### EXERCISE AIM
Find the line containing "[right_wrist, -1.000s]", then print it and each line after it through the end of the listing exactly, with no pictures.

*** Block opens ***

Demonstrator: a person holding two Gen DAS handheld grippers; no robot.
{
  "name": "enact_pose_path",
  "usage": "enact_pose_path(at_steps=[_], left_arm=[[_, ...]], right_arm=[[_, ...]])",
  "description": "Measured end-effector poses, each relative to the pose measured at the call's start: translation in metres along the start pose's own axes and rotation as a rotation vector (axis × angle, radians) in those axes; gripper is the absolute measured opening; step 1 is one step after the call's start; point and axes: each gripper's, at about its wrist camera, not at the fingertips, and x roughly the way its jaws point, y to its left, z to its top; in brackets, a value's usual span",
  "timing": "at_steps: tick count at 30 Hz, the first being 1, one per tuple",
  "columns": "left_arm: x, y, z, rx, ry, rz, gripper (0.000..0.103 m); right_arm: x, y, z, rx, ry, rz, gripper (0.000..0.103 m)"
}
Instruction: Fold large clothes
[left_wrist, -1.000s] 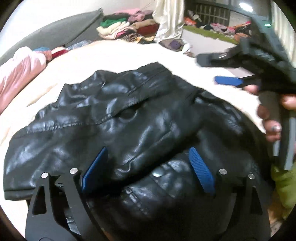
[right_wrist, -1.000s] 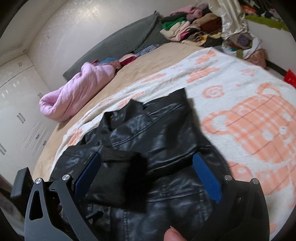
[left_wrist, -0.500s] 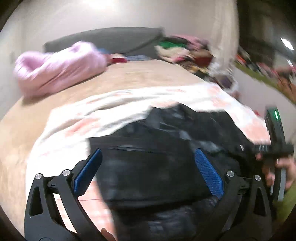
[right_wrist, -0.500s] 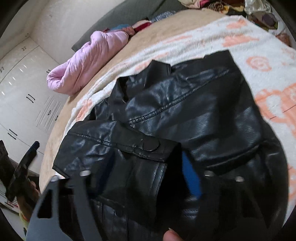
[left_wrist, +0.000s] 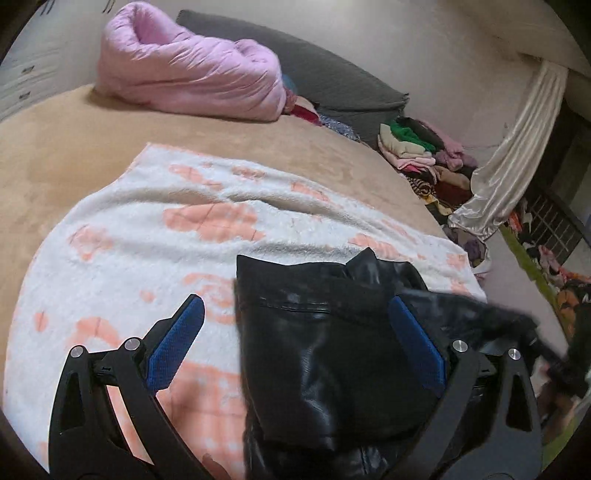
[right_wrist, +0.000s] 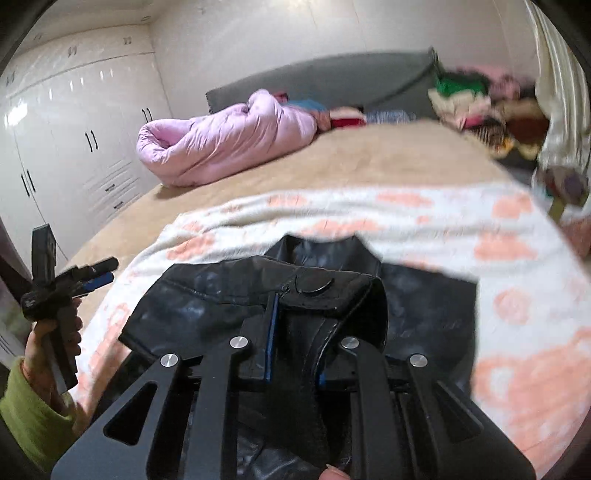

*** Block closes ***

### COMPLETED TASK
[right_wrist, -1.000s] 
[left_wrist, -0.500s] 
[right_wrist, -0.500s] 
[left_wrist, +0.000s] 
[right_wrist, +0.000s] 

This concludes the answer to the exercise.